> PROVIDED DATA
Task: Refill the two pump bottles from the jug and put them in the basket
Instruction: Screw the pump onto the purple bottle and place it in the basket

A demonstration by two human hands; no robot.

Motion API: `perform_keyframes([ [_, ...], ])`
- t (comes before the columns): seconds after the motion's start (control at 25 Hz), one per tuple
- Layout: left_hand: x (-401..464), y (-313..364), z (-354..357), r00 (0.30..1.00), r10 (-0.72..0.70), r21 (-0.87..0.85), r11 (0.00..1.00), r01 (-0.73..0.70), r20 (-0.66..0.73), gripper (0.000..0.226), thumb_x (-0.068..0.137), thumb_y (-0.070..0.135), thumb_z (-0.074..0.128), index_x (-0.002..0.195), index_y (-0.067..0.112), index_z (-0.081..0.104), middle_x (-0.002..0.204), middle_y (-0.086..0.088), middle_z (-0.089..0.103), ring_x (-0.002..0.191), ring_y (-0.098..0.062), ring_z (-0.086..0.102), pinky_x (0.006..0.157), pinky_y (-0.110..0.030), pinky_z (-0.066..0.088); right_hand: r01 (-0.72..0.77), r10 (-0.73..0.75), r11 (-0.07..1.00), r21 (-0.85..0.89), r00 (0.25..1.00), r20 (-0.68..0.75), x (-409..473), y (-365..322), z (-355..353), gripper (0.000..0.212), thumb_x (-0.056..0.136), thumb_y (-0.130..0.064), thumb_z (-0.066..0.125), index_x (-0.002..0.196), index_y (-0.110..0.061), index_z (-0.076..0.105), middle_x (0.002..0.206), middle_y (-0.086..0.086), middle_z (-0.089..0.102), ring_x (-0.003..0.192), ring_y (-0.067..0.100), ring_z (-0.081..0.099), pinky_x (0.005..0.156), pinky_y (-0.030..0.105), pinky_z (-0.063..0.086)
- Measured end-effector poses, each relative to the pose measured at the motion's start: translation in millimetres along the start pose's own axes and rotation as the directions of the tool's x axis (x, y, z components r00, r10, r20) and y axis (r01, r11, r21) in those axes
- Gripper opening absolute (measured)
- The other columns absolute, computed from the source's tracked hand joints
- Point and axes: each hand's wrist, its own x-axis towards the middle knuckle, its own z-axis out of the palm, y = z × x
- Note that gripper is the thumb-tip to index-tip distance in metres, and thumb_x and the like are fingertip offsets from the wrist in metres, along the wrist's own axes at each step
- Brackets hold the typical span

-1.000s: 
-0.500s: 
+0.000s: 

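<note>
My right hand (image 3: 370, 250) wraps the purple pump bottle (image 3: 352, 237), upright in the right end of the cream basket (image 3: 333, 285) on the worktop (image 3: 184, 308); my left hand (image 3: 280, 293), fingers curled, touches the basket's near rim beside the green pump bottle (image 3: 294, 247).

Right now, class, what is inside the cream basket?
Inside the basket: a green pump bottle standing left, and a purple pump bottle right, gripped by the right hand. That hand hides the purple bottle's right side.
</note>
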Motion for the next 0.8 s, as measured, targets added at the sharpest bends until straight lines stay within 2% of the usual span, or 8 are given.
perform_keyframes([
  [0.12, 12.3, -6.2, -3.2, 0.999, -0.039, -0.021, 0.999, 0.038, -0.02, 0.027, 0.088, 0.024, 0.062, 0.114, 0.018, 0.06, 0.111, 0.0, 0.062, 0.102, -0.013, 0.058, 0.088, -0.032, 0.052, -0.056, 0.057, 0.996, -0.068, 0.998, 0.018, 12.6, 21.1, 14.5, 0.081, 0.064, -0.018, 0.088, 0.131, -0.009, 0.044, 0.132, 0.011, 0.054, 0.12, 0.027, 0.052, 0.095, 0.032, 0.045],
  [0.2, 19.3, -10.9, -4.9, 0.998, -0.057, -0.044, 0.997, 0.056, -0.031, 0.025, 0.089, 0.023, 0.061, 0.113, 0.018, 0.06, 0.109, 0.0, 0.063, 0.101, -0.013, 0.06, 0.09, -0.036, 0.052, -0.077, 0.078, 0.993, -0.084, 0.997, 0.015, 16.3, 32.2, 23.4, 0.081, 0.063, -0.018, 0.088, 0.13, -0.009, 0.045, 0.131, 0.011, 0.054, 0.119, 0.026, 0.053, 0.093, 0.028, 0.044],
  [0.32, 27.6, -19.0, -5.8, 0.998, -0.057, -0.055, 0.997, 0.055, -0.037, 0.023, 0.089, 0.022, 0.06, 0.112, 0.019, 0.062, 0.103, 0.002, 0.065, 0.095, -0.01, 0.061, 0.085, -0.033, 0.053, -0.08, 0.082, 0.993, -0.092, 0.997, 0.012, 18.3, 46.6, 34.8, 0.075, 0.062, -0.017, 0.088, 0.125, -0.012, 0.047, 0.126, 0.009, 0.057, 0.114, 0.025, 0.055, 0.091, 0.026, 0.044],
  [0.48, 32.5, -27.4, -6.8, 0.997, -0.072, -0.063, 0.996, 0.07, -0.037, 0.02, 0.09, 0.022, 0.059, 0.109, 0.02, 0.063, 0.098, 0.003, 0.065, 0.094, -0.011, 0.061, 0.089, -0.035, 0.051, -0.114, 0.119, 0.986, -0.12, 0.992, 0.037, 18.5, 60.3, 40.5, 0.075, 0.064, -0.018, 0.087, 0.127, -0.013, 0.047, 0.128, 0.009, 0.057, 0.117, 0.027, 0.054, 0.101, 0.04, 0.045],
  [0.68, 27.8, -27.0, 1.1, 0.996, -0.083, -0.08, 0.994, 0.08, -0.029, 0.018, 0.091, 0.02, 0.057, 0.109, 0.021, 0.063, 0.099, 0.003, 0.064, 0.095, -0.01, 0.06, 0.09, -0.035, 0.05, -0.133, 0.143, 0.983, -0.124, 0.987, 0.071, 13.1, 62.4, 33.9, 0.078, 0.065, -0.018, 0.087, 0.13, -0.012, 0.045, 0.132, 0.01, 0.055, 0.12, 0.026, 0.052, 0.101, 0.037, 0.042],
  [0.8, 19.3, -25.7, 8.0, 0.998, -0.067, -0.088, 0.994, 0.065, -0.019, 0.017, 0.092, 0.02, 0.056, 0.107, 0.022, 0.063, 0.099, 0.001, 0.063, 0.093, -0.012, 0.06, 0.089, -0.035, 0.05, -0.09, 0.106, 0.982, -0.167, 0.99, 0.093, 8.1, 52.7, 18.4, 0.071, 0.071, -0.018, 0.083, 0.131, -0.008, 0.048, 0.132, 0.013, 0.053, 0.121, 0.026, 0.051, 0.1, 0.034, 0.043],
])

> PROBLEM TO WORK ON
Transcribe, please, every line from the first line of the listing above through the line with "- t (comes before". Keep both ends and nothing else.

> RESPONSE BOX
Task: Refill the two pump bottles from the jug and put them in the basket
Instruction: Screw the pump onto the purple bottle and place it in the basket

A demonstration by two human hands; no robot.

Motion API: `perform_keyframes([ [_, ...], ])`
- t (comes before the columns): seconds after the motion's start (control at 25 Hz), one per tuple

For this exercise, nothing more is required.